> _What you are asked to do_
The answer must consist of every line in the data that contains "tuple".

———

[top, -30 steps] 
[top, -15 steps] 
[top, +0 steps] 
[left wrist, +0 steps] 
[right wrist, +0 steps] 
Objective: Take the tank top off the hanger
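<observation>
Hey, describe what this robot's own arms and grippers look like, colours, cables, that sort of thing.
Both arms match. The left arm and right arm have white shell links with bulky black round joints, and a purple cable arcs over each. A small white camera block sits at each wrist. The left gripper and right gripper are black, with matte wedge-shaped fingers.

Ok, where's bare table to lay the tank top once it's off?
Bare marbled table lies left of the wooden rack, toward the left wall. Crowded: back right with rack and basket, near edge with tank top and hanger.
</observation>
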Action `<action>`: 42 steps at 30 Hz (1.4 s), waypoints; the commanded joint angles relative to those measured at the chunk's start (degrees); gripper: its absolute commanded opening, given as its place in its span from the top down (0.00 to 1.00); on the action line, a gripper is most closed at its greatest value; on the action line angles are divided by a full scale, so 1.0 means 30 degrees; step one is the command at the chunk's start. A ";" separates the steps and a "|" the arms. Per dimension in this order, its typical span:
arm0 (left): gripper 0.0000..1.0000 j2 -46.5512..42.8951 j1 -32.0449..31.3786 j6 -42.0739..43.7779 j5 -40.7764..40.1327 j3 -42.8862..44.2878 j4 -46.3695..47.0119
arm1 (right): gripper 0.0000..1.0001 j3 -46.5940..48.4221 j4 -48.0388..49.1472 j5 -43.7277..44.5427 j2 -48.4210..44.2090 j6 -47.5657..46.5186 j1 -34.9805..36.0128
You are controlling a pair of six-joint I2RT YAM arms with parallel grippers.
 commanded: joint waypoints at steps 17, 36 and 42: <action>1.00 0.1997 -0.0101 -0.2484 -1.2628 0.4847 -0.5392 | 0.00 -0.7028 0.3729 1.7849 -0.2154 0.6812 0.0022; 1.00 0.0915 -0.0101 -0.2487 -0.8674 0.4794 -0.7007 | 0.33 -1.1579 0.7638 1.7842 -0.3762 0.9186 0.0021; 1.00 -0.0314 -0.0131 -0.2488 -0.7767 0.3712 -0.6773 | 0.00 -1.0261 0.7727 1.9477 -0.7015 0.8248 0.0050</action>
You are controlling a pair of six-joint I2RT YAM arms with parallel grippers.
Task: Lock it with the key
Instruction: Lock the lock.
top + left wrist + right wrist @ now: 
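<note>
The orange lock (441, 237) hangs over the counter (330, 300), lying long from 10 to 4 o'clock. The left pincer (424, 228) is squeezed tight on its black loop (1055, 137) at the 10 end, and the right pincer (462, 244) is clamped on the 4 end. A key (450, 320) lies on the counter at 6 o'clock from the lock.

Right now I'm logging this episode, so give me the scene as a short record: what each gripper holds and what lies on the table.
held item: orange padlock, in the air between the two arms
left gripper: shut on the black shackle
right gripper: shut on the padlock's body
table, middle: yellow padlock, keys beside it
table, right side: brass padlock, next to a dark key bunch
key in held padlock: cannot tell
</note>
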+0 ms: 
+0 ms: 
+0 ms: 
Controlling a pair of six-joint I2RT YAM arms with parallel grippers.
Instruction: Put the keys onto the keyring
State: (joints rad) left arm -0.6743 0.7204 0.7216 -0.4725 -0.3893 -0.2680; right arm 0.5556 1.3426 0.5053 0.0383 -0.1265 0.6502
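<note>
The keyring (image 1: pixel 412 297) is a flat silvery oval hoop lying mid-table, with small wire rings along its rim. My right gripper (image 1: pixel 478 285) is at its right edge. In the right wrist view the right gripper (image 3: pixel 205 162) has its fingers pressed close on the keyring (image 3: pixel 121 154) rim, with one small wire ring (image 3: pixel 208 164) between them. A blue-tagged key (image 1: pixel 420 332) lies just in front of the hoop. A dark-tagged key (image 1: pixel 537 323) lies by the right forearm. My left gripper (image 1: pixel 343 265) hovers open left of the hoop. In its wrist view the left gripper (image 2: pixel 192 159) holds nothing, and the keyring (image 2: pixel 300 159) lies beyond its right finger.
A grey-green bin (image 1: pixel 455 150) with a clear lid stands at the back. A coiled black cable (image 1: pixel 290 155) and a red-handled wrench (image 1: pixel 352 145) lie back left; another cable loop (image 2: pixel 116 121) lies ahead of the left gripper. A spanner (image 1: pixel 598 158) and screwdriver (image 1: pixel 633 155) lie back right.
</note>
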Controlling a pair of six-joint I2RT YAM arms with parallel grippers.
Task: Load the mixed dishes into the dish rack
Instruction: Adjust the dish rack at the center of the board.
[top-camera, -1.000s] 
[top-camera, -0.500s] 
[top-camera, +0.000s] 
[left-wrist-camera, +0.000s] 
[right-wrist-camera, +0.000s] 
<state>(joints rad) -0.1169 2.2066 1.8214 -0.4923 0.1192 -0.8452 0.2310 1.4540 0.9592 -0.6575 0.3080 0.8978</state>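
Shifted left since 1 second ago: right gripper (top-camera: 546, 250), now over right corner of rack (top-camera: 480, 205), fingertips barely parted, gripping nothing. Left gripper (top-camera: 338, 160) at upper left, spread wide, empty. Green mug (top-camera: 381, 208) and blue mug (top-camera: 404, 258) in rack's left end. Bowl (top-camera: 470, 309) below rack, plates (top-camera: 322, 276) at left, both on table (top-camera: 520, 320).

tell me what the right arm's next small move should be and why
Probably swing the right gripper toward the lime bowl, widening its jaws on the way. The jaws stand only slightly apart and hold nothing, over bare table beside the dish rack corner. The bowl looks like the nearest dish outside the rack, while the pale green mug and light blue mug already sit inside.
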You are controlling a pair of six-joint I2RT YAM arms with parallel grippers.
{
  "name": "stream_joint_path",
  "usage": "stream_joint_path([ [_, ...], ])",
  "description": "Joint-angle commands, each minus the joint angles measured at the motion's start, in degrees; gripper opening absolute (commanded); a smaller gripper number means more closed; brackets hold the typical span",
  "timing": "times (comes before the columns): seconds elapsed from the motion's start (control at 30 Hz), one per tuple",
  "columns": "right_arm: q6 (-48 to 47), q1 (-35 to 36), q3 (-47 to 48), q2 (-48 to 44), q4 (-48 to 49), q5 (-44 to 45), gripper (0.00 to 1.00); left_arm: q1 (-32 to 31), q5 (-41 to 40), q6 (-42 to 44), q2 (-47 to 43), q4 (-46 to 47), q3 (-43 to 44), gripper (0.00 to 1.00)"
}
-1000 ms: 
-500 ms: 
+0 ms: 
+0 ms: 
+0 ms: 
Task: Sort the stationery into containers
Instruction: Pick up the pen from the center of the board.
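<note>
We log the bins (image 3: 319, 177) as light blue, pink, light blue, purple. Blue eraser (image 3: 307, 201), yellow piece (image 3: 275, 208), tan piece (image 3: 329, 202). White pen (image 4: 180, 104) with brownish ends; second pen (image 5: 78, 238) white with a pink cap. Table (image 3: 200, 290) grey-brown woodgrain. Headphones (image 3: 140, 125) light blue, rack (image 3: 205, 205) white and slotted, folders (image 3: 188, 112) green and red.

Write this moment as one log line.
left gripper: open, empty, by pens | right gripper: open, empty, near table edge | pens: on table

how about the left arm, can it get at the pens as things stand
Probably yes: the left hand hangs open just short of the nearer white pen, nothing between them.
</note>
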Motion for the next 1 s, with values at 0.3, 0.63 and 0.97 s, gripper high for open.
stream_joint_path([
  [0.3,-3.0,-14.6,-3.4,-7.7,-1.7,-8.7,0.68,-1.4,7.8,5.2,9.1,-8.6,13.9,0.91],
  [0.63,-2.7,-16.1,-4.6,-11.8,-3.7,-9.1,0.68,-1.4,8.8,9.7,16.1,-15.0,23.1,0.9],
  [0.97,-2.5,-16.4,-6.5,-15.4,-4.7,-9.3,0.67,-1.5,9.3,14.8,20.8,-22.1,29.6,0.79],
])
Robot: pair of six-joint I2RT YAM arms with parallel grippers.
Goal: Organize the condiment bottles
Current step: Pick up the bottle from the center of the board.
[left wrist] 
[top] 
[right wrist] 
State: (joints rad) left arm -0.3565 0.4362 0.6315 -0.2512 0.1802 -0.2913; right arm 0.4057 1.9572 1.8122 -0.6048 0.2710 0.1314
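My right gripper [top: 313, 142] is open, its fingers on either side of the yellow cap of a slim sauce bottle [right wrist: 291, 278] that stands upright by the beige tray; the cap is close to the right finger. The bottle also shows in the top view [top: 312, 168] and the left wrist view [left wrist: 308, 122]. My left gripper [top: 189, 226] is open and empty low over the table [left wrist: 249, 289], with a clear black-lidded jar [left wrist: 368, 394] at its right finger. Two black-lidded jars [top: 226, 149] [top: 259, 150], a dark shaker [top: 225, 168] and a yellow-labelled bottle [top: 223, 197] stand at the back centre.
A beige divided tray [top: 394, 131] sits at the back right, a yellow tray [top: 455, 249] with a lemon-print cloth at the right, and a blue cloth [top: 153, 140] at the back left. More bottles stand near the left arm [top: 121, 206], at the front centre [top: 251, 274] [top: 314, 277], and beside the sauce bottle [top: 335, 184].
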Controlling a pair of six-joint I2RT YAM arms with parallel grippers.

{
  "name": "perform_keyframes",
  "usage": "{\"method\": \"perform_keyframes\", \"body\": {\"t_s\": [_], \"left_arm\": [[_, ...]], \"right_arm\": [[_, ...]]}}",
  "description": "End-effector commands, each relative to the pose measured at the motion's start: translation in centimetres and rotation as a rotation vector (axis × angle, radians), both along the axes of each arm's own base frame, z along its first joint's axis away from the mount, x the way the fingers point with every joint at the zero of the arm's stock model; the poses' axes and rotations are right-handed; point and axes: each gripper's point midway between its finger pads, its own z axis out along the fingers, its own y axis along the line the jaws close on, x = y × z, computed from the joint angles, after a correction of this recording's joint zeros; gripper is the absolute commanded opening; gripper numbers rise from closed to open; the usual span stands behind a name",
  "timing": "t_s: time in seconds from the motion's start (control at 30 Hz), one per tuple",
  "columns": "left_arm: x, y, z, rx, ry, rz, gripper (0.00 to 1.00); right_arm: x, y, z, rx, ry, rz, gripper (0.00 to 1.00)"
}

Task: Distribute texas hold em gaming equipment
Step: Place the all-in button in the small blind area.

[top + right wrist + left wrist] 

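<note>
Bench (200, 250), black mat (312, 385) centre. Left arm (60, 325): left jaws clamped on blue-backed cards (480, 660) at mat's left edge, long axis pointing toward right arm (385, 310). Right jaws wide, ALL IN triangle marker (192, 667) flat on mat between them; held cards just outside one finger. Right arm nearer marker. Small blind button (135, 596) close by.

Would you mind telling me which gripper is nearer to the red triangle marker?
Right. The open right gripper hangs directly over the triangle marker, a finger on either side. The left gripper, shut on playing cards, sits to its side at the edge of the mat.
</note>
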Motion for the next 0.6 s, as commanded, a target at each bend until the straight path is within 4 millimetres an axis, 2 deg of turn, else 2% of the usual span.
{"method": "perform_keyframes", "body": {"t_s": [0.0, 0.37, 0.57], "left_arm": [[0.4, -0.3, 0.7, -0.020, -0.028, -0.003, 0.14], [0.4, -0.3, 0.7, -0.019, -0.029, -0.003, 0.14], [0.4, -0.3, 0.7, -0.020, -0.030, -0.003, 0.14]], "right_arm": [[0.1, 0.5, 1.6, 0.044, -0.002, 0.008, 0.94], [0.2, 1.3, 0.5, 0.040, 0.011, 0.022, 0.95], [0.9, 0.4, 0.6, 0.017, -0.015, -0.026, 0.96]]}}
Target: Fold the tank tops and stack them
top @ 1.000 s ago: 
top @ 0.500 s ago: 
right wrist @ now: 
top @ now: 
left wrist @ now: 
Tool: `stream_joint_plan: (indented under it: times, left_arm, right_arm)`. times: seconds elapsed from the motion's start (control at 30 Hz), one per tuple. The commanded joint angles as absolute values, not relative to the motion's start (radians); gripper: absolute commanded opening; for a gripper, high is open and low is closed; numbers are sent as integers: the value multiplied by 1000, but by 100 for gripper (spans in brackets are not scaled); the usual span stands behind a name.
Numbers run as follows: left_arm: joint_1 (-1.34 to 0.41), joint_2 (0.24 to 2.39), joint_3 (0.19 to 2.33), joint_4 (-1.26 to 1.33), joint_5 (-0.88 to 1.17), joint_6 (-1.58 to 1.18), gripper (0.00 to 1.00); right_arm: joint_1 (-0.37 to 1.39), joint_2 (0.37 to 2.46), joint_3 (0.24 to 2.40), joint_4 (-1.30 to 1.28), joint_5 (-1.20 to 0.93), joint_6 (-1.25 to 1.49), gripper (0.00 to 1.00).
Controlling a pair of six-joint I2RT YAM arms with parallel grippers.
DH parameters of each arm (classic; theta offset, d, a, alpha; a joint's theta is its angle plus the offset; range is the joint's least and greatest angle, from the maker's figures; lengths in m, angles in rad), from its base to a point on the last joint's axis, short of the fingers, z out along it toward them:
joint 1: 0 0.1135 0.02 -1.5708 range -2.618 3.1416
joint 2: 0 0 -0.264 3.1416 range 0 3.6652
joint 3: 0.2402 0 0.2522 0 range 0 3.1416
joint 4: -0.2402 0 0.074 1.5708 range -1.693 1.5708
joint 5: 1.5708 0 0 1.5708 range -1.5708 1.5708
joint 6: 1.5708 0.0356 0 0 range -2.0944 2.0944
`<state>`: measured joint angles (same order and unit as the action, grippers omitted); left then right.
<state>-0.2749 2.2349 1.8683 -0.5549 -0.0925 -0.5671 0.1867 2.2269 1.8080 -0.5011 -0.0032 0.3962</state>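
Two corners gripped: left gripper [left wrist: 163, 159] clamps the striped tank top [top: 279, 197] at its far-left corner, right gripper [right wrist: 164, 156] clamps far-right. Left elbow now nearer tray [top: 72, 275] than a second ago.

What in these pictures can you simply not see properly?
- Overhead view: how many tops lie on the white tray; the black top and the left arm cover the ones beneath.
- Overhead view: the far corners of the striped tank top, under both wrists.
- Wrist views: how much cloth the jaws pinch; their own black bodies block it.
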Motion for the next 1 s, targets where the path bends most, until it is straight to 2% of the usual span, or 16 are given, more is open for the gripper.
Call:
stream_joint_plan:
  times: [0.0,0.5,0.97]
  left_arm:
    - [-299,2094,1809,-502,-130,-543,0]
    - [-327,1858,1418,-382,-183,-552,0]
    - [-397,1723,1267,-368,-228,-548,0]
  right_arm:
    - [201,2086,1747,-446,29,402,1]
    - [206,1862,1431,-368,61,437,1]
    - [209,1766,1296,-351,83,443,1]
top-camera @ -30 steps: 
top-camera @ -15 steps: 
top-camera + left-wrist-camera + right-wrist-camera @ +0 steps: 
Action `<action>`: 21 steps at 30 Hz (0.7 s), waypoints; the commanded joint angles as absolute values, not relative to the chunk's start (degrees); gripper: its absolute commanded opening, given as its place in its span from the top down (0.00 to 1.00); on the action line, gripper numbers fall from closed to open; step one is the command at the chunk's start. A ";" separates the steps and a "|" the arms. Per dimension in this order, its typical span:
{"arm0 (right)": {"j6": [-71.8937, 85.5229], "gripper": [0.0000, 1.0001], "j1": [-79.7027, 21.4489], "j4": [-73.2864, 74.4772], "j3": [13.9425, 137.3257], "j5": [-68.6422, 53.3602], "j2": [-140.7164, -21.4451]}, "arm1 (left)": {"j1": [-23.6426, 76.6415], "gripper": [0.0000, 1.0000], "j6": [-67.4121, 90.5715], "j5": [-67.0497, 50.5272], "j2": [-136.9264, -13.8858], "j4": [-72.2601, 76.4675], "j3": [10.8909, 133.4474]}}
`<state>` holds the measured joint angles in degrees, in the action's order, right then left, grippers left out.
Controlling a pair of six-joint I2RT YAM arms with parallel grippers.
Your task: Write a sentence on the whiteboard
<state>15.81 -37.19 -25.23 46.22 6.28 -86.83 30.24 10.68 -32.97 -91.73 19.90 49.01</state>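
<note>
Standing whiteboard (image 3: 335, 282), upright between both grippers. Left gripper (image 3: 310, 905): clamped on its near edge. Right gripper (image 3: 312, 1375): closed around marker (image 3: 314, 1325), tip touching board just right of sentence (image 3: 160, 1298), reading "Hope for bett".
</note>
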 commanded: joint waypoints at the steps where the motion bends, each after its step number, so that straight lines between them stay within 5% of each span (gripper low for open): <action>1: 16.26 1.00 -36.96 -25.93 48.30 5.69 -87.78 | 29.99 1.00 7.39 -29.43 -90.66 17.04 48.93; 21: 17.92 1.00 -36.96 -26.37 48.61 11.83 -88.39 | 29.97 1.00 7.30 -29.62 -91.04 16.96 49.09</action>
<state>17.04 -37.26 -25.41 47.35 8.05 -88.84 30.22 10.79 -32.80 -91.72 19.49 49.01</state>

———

> _Written solution_
  "timing": "times (comes before the columns): seconds elapsed from the motion's start (control at 30 Hz), one per tuple",
  "timing": "t_s: time in seconds from the motion's start (control at 30 Hz), one per tuple",
Tool: `stream_joint_plan: (indented under it: times, left_arm, right_arm)`. times: seconds elapsed from the motion's start (control at 30 Hz), one per tuple. The commanded joint angles as absolute values, not relative to the motion's start (radians); gripper: absolute commanded opening; for a gripper, high is open and low is closed; numbers are sent as integers: the value multiplied by 1000, but by 100 for gripper (spans in brackets are not scaled); the usual span stands behind a name.

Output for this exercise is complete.